__WHAT YOU NEED TO DO__
Copy the data precisely, character for character, and leave out every picture.

__DATA SHOWN__
- Opening Delimiter -
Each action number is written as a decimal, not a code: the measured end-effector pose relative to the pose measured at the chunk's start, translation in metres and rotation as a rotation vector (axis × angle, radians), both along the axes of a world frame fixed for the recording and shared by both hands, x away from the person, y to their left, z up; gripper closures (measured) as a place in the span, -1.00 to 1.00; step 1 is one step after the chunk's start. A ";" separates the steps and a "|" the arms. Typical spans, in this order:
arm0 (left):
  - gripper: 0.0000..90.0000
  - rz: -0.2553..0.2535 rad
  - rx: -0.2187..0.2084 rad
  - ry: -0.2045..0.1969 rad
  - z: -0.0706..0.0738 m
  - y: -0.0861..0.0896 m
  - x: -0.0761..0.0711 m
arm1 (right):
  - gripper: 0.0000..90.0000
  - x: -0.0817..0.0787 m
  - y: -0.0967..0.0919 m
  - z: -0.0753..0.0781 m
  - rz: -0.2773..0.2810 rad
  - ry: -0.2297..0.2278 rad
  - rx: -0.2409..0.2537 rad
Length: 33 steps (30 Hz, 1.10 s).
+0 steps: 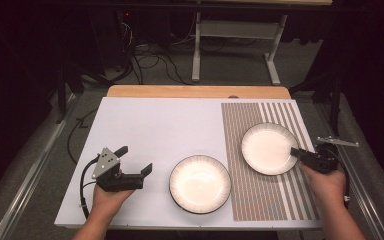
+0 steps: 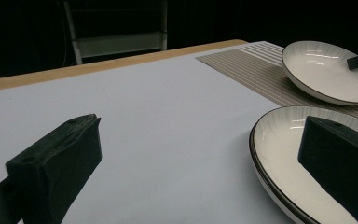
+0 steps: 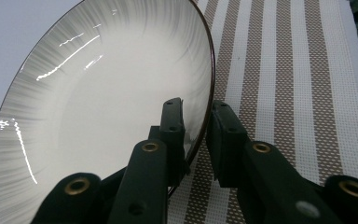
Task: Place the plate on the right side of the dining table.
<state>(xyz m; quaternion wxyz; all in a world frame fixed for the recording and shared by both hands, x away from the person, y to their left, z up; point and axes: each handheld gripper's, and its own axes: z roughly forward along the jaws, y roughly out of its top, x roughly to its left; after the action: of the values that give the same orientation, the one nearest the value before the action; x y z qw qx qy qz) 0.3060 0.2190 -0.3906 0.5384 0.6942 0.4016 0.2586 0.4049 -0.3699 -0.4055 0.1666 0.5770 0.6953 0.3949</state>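
Observation:
Two white plates with dark rims and grey ribbing lie on the table. The near plate (image 1: 200, 183) (image 2: 279, 140) sits mostly on the white surface, its right edge over the striped mat (image 1: 240, 130). My left gripper (image 1: 137, 158) (image 2: 200, 149) hovers just left of it, open, with nothing between its jaws; its right jaw stands in front of the plate's rim. The far plate (image 1: 269, 148) (image 2: 321, 70) (image 3: 98, 102) rests on the mat. My right gripper (image 1: 297, 152) (image 3: 196, 121) is shut on its right rim, one jaw inside the plate and one outside.
The white table top (image 1: 155, 125) has open room at the left and back, ending in a wooden strip (image 1: 200, 91). The striped mat (image 3: 284, 93) covers the right side. Beyond the table stand a metal frame (image 1: 240, 45) and floor cables (image 1: 150, 62).

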 end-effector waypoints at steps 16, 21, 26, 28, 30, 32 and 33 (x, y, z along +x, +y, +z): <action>-1.00 0.004 -0.002 0.027 -0.003 0.002 0.003 | 0.73 -0.001 0.001 -0.005 -0.046 -0.007 -0.072; -1.00 0.001 -0.004 0.027 -0.002 0.002 0.003 | 0.48 -0.004 0.000 0.001 -0.046 -0.052 -0.066; -1.00 0.000 -0.005 0.027 -0.002 0.003 0.003 | 0.24 -0.010 0.004 0.009 -0.023 -0.119 -0.090; -1.00 -0.001 -0.006 0.027 -0.001 0.003 0.003 | 0.13 -0.014 0.006 0.013 -0.011 -0.151 -0.109; -1.00 -0.001 -0.007 0.026 -0.001 0.003 0.002 | 0.03 -0.019 0.012 0.019 -0.002 -0.191 -0.121; -1.00 -0.001 -0.009 0.026 0.000 0.003 0.002 | -0.12 -0.023 0.017 0.024 0.012 -0.223 -0.125; -1.00 -0.003 -0.009 0.026 0.000 0.003 0.002 | -0.18 -0.025 0.020 0.026 0.017 -0.235 -0.127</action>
<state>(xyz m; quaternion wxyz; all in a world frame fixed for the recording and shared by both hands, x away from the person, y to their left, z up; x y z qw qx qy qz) 0.3080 0.2224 -0.3909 0.5365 0.6958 0.4087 0.2471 0.3798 -0.3503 -0.3798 0.2794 0.5091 0.6996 0.4164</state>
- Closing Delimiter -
__RESULT OF THIS EXERCISE__
Each action number is written as a decimal, not a code: the measured end-effector pose relative to the pose measured at the chunk's start, translation in metres and rotation as a rotation vector (axis × angle, radians), both along the axes of a world frame fixed for the recording and shared by both hands, x away from the person, y to their left, z up; gripper closures (measured) as a place in the span, -1.00 to 1.00; step 1 is one step after the chunk's start. A ";" separates the steps and a "|" the arms. Typical spans, in this order:
arm0 (left):
  - gripper: 0.0000..90.0000
  - rz: -0.2553..0.2535 rad
  - rx: -0.2187..0.2084 rad
  - ry: -0.2045..0.1969 rad
  - z: -0.0706..0.0738 m
  - y: -0.0861..0.0896 m
  - x: -0.0761..0.0711 m
arm1 (right):
  - gripper: 0.0000..90.0000
  - x: -0.0817..0.0787 m
  - y: -0.0967..0.0919 m
  - z: -0.0753..0.0781 m
  - rz: -0.2773..0.2810 rad
  - ry: -0.2297..0.2278 rad
  - rx: -0.2409..0.2537 rad
Length: 33 steps (30 Hz, 1.10 s).
+0 steps: 
+0 steps: 
+0 steps: 
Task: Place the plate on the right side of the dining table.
<state>(xyz m; quaternion wxyz; all in a world frame fixed for the recording and shared by both hands, x away from the person, y to their left, z up; point and axes: each handheld gripper's, and its own axes: z roughly forward along the jaws, y roughly out of its top, x roughly to its left; after the action: of the values that give the same orientation, the one nearest the value before the action; x y z qw qx qy qz) 0.3060 0.2190 -0.3906 0.5384 0.6942 0.4016 0.2586 0.4049 -0.3699 -0.4055 0.1666 0.5770 0.6953 0.3949</state>
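Observation:
Two white plates with dark rims and grey ribbing lie on the table. The near plate (image 1: 200, 183) (image 2: 279, 140) sits mostly on the white surface, its right edge over the striped mat (image 1: 240, 130). My left gripper (image 1: 137, 158) (image 2: 200, 149) hovers just left of it, open, with nothing between its jaws; its right jaw stands in front of the plate's rim. The far plate (image 1: 269, 148) (image 2: 321, 70) (image 3: 98, 102) rests on the mat. My right gripper (image 1: 297, 152) (image 3: 196, 121) is shut on its right rim, one jaw inside the plate and one outside.
The white table top (image 1: 155, 125) has open room at the left and back, ending in a wooden strip (image 1: 200, 91). The striped mat (image 3: 284, 93) covers the right side. Beyond the table stand a metal frame (image 1: 240, 45) and floor cables (image 1: 150, 62).
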
 end-effector waypoints at steps 16, 21, 26, 28, 30, 32 and 33 (x, y, z along +x, +y, +z): <action>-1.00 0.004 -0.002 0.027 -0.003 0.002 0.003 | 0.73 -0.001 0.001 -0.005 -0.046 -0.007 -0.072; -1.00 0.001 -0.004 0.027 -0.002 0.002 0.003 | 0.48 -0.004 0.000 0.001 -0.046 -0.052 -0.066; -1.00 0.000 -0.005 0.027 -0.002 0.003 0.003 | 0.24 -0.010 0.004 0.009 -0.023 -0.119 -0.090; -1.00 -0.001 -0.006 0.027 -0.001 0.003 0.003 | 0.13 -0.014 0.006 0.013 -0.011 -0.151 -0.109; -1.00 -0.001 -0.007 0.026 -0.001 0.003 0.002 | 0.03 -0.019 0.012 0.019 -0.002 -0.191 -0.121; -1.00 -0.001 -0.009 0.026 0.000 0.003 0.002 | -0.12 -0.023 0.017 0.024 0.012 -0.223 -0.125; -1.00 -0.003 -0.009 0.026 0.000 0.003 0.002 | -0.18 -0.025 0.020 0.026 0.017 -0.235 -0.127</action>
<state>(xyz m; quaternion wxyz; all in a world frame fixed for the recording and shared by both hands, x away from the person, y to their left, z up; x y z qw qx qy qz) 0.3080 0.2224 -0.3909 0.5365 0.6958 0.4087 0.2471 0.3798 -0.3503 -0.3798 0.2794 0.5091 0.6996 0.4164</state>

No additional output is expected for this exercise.